Regardless of which side of the debate you may personally fall, companies need to ensure they are in compliance. Until recently, courts had not been confronted with the question of whether unpaid internships violate federal and state minimum wage laws. Now, however, the issue has become an increasingly popular source of litigation.

In June of 2013, a Federal District Court in New York ruled that Fox Searchlight should have been paying interns that worked on the production set of “Black Swan,” a movie that was released in 2010. Although Fox is appealing the ruling, the case provides some helpful guidance for companies that offer unpaid internships.

An intern can either be a “trainee” or an “employee.” Interns in the for-profit, private sector who qualify as employees (not trainees) must be paid at least the minimum wage and overtime for hours worked over forty in a workweek. It is important to note that these requirements only apply to the private sector; unpaid internships in the public sector and non-profit charitable organizations are permissible.

A Department of Labor fact sheet helps for-profit businesses determine whether its interns need to be paid.It gives six general criteria to examine:
1.      The internship, even though it includes actual operation of the facilities of the employer, is similar to training which would be given in an educational environment;
2.      The internship experience is for the benefit of the intern;
3.      The intern does not displace regular employees, but works under close supervision of existing staff;
4.      The employer that provides the training derives no immediate advantage from the activities of the intern; and on occasion its operations may actually be impeded;
5.      The intern is not necessarily entitled to a job at the conclusion of the internship; and
6.      The employer and the intern understand that the intern is not entitled to wages for the time spent at the internship.

Relating to the first factor, the interns in the Fox case learned how the coffee maker and photocopier operated on this particular movie set, along with how the company watermarked its movie scripts. An educational environment teaches skills that a person can use for many different employers in an industry. The court reasoned that the new skills the interns learned at Fox were the same skills that Fox’s normal employees learned through on-the-job training. Stated more simply, the internship was not designed to be more educational than a paid position.

Next, the court looked at who really benefited from the internship. The interns could put the internship on their job resumes and acquire some job references in the process—not to mention the experience itself. Surely this is a benefit, right? The court said such incidental benefits were available from any working relationship and “not the result of internships intentionally structured to benefit the interns.”

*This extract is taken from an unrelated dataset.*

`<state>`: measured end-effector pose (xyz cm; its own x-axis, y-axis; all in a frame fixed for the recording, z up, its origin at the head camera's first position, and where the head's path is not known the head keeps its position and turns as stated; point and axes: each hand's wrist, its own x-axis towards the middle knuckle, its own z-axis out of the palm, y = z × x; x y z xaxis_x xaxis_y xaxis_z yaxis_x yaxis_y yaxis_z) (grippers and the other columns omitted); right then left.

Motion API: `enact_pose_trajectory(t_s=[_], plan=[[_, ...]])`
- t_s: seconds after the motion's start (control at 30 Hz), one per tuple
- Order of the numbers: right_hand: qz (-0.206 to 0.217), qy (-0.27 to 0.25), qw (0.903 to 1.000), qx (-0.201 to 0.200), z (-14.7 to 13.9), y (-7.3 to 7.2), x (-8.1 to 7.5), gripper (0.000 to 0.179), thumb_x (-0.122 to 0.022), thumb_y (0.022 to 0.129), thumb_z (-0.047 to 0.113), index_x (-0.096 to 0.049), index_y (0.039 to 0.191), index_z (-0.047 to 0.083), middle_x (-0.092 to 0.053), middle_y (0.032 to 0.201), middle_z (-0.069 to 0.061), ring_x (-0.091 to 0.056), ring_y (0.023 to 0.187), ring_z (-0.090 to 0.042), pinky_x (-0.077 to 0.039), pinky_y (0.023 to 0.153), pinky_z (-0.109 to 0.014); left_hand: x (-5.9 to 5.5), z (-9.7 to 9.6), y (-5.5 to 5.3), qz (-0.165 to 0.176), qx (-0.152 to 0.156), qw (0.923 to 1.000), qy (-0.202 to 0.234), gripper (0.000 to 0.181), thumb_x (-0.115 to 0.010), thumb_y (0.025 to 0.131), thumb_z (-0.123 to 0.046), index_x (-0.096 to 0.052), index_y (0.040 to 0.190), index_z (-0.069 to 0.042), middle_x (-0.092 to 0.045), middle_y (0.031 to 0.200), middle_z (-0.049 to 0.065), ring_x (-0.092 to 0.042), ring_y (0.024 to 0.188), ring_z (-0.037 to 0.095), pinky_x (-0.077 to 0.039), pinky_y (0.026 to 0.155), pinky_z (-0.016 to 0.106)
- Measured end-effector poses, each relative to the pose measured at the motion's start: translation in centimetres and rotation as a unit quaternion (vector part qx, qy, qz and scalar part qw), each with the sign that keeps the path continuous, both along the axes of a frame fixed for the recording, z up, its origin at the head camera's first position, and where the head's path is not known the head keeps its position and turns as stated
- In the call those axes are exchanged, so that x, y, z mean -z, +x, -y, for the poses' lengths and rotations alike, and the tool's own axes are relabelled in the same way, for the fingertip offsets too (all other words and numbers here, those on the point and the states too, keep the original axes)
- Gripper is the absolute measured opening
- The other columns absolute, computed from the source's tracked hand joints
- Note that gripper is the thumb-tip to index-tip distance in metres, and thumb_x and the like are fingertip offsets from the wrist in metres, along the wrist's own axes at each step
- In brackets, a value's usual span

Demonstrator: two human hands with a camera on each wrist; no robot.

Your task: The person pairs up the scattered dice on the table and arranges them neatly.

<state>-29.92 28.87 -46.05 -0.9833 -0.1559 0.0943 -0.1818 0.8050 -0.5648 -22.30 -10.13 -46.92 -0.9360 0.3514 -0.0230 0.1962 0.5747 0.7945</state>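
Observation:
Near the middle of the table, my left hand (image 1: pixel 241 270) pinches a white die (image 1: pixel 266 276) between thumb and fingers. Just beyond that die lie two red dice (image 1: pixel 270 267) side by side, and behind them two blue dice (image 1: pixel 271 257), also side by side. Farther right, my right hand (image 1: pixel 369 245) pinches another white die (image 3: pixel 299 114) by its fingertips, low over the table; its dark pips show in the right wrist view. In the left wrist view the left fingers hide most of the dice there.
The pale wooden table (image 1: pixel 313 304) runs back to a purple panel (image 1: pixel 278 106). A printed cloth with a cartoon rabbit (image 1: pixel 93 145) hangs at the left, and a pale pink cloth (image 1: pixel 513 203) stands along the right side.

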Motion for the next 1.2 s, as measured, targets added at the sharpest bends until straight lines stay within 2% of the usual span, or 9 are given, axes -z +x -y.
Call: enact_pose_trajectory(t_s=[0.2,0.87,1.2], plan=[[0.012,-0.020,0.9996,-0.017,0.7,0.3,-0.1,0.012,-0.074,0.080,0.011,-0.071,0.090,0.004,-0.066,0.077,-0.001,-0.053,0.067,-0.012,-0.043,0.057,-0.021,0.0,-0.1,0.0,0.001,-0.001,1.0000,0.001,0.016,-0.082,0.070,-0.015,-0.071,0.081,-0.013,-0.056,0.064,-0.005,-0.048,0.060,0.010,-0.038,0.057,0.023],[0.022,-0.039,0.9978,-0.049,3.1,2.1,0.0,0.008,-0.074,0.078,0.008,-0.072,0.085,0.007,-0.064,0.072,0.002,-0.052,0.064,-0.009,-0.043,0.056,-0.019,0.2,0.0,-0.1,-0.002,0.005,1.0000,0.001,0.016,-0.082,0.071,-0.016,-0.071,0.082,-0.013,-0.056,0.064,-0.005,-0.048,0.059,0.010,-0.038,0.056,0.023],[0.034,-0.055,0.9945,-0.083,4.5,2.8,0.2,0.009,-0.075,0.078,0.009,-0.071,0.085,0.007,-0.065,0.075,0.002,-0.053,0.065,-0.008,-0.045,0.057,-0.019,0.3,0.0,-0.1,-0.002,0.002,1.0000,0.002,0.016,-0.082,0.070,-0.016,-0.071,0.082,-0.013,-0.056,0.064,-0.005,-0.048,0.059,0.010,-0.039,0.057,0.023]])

Also, the court rationalized that Fox was the true entity that benefited from the unpaid work. The interns were organizing filing cabinets, taking out trash and running errands for free. Normally, a paid employee would have done these tedious, yet essential activities. Thus, Fox was benefiting from the intern by having an unpaid worker do work that normally a paid employee would perform (see factors two, three and four listed above).

There was no evidence that the interns were entitled to positions at Fox at the end of the internship. Also, the interns understood that they would not be paid for the internship. These factors support a finding that the interns did not need to be paid. However, the court found that the “totality of the circumstances” showed that the interns should have been paid.

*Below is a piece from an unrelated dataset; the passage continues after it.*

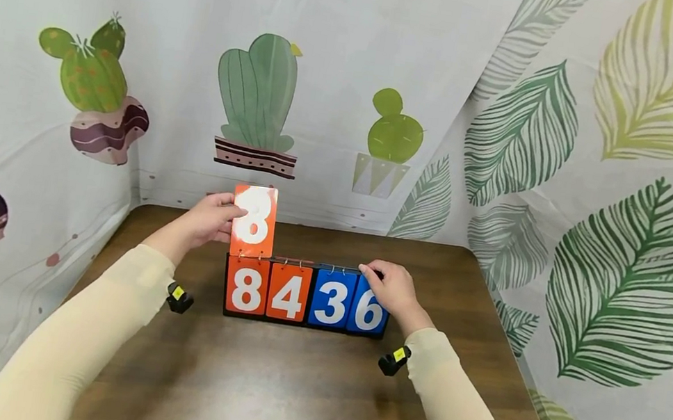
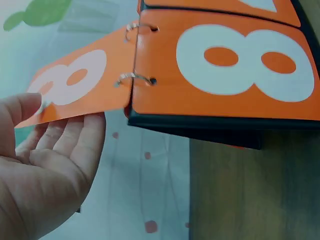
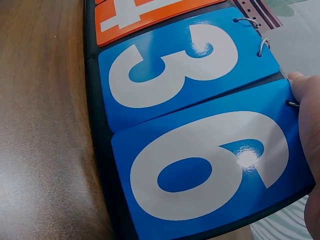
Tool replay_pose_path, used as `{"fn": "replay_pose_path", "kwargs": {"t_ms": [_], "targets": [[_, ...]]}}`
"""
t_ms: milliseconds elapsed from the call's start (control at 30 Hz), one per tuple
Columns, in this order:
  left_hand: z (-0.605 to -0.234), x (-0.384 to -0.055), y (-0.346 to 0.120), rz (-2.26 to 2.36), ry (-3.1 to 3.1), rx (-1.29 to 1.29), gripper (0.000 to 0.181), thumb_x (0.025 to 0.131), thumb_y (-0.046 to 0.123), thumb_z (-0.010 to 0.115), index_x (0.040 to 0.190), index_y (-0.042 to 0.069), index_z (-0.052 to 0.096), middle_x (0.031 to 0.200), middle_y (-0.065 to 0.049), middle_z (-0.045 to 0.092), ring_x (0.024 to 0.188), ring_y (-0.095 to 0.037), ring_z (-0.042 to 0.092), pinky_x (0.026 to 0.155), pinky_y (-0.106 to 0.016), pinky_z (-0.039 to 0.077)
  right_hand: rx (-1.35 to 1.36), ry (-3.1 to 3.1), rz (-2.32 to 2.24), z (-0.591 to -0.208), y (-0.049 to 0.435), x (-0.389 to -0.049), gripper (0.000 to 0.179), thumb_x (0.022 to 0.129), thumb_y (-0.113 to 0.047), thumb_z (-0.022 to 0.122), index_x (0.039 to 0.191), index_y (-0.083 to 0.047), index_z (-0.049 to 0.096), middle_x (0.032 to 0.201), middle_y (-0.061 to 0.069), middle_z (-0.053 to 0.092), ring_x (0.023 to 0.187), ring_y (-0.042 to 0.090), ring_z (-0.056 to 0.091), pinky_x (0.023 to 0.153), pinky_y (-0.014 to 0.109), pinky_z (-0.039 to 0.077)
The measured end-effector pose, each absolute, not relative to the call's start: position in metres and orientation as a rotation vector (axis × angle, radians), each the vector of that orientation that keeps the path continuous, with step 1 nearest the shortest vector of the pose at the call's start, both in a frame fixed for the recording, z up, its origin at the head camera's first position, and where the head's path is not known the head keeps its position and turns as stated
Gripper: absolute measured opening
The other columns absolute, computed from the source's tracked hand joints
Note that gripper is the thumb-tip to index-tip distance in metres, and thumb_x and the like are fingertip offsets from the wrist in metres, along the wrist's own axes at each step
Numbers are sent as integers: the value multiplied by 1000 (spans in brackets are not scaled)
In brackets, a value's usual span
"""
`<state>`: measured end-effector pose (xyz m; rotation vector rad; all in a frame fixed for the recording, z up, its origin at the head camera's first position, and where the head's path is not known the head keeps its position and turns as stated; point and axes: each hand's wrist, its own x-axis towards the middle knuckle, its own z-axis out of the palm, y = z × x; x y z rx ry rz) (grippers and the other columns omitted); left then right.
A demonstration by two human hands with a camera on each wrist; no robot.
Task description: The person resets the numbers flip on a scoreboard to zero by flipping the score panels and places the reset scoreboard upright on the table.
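A tabletop flip scoreboard [image 2: 200, 121] with a black frame stands on the table, its front reading 8, 4, 3, 6. My left hand [image 1: 209, 219] pinches a raised orange number card [image 1: 255, 224] with a white 8, thumb on its face and fingers behind. Metal rings [image 2: 135, 77] join this card to the board's top edge. Below it hangs another orange 8 card [image 2: 160, 65], beside the orange 4 card [image 1: 288, 292]. My right hand [image 1: 393, 287] grips the upper right corner, above the blue 6 card [image 3: 200, 165] and next to the blue 3 card [image 3: 170, 70].
The brown wooden table [image 1: 263, 397] extends in front of the scoreboard. Behind it hangs a white cloth [image 1: 343, 50] printed with cacti, and leaf-printed cloth [image 1: 511, 273] covers the right side. A small black device [image 1: 393, 361] is worn at each wrist.
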<state>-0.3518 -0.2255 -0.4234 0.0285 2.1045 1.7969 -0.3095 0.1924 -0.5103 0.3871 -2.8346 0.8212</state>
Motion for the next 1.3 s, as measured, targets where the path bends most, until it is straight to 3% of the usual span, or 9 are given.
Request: {"fn": "replay_pose_path", "kwargs": {"t_ms": [100, 300, 500, 700, 900, 1167, 1300], "targets": [[-426, -348, -226, 1720, 2193, 136, 53, 107, 31, 56, 149, 2, 44, 116, -7, 70, 95, -15, 75, 86, -40, 62, 384, -2834, 820, -510, 193, -311, 29, 104, -45, 59, 99, -22, 75, 87, -5, 71, 81, 18, 61, 81, 40, 55], [-423, -330, -224, 1523, 2385, 349, 43, 105, 36, 60, 130, 2, 64, 117, -7, 73, 102, -15, 70, 92, -40, 59, 380, -2826, 811, -510, 194, -312, 30, 104, -45, 58, 101, -21, 76, 90, -3, 73, 83, 19, 62, 83, 43, 56], [-423, -308, -219, 1355, 2582, 581, 25, 104, 27, 62, 113, 8, 75, 105, -12, 74, 92, -18, 65, 81, -30, 54, 375, -2821, 807, -511, 195, -312, 30, 104, -45, 58, 99, -21, 76, 89, -3, 73, 83, 19, 62, 82, 42, 55], [-424, -280, -212, 1289, 2689, 693, 26, 103, 22, 63, 124, 16, 75, 123, -10, 75, 108, -19, 70, 89, -27, 56, 362, -2829, 824, -512, 194, -311, 29, 103, -45, 59, 99, -21, 76, 89, -3, 73, 84, 19, 62, 84, 42, 55], [-423, -246, -206, 1266, 2804, 709, 27, 103, 23, 63, 127, 22, 74, 126, -2, 74, 111, -14, 68, 90, -29, 56, 359, -2821, 838, -511, 193, -310, 31, 103, -45, 59, 100, -21, 77, 90, -2, 74, 85, 20, 64, 85, 44, 56], [-442, -213, -196, 1336, 2890, 769, 29, 99, 12, 67, 126, 19, 74, 121, 0, 75, 101, -6, 67, 84, -22, 56, 361, -2813, 836, -512, 193, -310, 30, 103, -45, 59, 99, -21, 77, 91, -3, 75, 85, 20, 64, 85, 43, 56], [-456, -201, -188, 1371, 2969, 770, 30, 95, 10, 71, 124, 16, 75, 127, -2, 73, 115, -16, 68, 87, -13, 51, 376, -2807, 840, -513, 193, -310, 30, 103, -45, 59, 100, -21, 77, 92, -3, 75, 85, 20, 64, 85, 44, 56]]}}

According to the court in Fox, to qualify as an unpaid internship, the internship should be “designed to be uniquely educational to the interns and of little utility to the employer.” The internship program should resemble an academic setting or vocational school. Many employers justify unpaid internships by offering academic credits. However, the Fox court said that academic credits do not automatically entitle an employer to circumvent minimum wage laws.

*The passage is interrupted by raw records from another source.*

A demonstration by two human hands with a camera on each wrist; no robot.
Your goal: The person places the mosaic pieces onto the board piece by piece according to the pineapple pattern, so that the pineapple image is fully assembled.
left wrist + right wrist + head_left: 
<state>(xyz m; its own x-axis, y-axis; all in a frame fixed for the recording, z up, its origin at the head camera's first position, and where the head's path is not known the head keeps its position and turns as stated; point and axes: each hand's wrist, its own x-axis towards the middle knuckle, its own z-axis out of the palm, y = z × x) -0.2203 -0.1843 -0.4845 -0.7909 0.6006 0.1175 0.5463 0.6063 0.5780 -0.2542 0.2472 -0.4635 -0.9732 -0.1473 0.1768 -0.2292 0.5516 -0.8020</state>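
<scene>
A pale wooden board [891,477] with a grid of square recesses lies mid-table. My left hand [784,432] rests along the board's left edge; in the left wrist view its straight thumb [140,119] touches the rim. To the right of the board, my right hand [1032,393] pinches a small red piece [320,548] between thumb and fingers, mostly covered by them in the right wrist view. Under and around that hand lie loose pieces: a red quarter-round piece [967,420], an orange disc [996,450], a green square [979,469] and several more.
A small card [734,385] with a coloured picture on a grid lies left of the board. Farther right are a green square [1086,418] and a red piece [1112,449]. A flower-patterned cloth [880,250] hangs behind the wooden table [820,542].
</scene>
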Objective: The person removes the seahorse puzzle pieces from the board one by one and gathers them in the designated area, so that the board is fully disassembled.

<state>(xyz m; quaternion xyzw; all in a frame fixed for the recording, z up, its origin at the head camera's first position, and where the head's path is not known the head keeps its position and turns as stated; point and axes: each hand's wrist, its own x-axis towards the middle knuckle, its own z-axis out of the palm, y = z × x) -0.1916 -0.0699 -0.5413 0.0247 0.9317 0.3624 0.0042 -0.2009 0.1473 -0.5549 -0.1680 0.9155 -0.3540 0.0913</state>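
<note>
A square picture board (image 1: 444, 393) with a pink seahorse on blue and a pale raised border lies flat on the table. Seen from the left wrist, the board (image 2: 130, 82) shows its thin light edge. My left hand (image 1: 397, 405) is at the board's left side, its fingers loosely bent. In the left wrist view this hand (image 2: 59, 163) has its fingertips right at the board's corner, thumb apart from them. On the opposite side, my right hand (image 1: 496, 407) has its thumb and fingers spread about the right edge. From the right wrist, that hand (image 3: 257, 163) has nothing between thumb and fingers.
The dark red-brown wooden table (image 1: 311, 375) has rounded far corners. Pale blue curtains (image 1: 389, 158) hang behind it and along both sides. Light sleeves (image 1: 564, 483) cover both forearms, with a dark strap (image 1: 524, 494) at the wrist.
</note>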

Employers may have to actually impede their own productivity to offer opportunities to an intern that would not be available to a regular employee. This situation could arise when an unpaid intern has the opportunity to “job shadow” a regular employee but does not actually perform any work. Notice how such a situation would benefit the intern but not the employer (see factor four above).

In December 2012, Charlie Rose’s PBS talk show settled a class-action suit filed on behalf of unpaid interns for approximately $110,000. In the summer of 2013 alone, unpaid interns have brought suits against P. Diddy, MTV, Fox Soccer Channel, Warner Music Group, Condé Nast, Nickelodeon, MSNBC, Saturday Night Live, Gawker, and the Pittsburgh Power arena football team, among other employers. These cases are just getting started. The rulings that will come from these courts in the upcoming months will give employers some more guidance.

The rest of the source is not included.